● **Exercise**
Output only the lines of the entries that follow, starting at the one with "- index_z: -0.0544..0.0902" and running down to the one with "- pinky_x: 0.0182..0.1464", both included and unchanged.

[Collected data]
━━━━━━━━

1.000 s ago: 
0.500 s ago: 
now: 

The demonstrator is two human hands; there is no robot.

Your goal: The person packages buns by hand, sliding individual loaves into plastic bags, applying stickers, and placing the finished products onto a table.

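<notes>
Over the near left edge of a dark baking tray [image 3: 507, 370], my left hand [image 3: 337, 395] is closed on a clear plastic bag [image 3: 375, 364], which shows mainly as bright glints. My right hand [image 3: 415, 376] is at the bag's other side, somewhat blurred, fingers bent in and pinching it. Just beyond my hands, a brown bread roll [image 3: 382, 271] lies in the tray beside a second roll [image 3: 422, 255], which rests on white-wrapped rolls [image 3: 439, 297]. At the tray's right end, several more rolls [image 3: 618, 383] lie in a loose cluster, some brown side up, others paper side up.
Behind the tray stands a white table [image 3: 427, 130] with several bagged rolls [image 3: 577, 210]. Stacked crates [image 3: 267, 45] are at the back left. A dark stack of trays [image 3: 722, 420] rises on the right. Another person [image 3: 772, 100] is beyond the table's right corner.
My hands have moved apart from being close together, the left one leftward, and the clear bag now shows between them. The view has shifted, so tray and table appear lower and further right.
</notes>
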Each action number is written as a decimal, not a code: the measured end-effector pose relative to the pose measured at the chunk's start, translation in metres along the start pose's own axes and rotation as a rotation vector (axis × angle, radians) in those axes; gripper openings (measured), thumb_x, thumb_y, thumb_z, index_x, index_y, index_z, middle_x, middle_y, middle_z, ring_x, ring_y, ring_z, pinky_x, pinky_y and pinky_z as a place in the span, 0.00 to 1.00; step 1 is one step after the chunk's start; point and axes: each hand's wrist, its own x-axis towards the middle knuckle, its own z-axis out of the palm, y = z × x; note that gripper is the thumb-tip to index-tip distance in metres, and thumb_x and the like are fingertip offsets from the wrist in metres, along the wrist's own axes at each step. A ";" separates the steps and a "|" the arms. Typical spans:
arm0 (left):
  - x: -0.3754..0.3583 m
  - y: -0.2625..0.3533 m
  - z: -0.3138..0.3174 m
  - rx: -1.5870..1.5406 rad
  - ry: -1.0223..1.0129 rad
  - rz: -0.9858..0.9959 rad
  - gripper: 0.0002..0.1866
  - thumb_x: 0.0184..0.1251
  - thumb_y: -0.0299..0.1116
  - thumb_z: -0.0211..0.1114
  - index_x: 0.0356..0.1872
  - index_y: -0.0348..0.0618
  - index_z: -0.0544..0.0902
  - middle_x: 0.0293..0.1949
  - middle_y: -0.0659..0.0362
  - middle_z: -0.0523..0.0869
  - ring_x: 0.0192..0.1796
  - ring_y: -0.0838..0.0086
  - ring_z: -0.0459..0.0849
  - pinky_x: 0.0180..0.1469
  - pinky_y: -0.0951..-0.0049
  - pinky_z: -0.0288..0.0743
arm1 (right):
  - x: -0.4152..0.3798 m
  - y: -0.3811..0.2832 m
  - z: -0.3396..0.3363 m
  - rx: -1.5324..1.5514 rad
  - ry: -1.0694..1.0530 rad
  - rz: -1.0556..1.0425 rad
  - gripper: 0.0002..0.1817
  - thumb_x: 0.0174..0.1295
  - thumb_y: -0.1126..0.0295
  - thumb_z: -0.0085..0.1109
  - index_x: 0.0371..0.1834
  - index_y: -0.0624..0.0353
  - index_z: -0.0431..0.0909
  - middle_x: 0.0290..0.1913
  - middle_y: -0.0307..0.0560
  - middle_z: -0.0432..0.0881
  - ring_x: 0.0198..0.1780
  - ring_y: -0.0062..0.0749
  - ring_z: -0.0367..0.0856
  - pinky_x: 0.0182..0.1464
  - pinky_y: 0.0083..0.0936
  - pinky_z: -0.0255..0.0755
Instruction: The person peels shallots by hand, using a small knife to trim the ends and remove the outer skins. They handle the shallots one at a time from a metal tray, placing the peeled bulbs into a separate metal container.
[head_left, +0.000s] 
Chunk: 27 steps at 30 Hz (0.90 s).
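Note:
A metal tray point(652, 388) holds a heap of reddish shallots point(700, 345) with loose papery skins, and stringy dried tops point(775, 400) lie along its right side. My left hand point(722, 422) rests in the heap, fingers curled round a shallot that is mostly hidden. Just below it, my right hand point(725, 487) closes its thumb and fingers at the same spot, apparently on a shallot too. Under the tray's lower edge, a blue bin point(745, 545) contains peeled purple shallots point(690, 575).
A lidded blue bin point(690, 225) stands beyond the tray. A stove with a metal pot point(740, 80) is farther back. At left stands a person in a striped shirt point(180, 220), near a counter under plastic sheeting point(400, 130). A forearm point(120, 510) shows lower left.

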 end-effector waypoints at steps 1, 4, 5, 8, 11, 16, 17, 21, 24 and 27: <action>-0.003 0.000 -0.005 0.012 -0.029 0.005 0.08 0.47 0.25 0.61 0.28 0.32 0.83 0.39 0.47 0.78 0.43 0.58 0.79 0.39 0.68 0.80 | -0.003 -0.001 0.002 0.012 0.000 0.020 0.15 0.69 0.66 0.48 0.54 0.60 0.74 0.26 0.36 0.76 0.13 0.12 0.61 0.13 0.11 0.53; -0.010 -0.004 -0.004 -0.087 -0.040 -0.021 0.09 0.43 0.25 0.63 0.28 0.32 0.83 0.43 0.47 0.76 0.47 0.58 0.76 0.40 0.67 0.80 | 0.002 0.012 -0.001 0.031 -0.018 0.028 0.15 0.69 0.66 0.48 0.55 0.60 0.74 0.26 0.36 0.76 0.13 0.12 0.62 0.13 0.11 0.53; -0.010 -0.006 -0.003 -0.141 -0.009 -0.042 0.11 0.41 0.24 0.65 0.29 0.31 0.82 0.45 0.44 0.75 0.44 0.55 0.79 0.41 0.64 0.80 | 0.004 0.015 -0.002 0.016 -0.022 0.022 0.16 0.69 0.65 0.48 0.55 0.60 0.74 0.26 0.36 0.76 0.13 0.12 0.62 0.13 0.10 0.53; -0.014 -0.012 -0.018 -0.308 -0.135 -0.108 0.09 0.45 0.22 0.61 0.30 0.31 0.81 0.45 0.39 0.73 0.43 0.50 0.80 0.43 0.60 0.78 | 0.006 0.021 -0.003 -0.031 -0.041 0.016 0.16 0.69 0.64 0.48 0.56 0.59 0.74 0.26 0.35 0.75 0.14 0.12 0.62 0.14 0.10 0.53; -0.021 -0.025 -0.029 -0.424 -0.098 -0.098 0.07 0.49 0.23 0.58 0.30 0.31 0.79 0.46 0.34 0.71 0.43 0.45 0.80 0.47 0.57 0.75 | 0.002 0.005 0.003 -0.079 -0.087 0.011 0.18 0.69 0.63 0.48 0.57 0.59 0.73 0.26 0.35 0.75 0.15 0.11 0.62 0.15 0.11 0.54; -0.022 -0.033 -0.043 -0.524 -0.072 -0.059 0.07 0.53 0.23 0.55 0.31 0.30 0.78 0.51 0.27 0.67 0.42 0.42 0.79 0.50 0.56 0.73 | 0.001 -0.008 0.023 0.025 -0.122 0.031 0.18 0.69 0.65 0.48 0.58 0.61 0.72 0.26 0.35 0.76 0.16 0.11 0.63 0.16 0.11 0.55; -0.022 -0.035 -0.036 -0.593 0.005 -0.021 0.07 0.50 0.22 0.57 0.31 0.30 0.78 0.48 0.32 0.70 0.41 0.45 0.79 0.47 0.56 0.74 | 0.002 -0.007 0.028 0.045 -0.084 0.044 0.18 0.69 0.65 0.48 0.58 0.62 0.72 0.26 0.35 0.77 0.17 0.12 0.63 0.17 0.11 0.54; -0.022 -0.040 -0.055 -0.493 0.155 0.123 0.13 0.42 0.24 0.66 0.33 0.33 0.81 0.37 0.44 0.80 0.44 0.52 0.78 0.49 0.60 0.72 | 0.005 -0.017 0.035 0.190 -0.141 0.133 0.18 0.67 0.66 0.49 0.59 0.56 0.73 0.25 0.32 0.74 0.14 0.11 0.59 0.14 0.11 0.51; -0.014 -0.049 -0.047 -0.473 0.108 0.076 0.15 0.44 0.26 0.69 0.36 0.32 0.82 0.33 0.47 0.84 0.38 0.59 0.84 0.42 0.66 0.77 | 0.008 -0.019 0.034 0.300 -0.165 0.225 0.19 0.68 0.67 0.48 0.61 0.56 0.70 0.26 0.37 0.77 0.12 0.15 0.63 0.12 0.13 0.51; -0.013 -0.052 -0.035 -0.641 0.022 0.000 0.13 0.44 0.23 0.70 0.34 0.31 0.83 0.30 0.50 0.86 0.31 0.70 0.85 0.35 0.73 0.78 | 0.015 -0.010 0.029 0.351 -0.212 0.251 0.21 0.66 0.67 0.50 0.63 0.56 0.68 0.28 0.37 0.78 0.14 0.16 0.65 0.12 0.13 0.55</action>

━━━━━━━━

● **Response**
  - index_z: -0.0544..0.0902
  - middle_x: 0.0293..0.1949
  - middle_y: -0.0659..0.0362
  - middle_z: -0.0523..0.0869
  - ring_x: 0.0192..0.1796
  - ring_y: -0.0838..0.0086
  - ring_z: -0.0459..0.0849
  - pinky_x: 0.0180..0.1469
  - pinky_y: -0.0951..-0.0049
  - pinky_z: -0.0288..0.0743
arm1 (right):
  - x: -0.4152..0.3798 m
  - y: -0.3811..0.2832 m
  - z: -0.3396..0.3363 m
  - rx: -1.5324..1.5514 rad
  - ry: -1.0694..1.0530 rad
  - rz: -1.0556..1.0425 rad
  - gripper: 0.0002..0.1817
  - thumb_x: 0.0174..0.1295
  - thumb_y: -0.1126..0.0295
  - thumb_z: -0.0085..0.1109
  - index_x: 0.0371..0.1834
  - index_y: -0.0624..0.0353
  - index_z: -0.0431..0.0909
  - middle_x: 0.0290..0.1913
  - middle_y: -0.0307..0.0560
  - middle_z: -0.0432..0.0881
  - ring_x: 0.0198..0.1780
  - ring_y: -0.0062..0.0749
  - ring_z: -0.0367..0.0856
  - pinky_x: 0.0182..0.1464

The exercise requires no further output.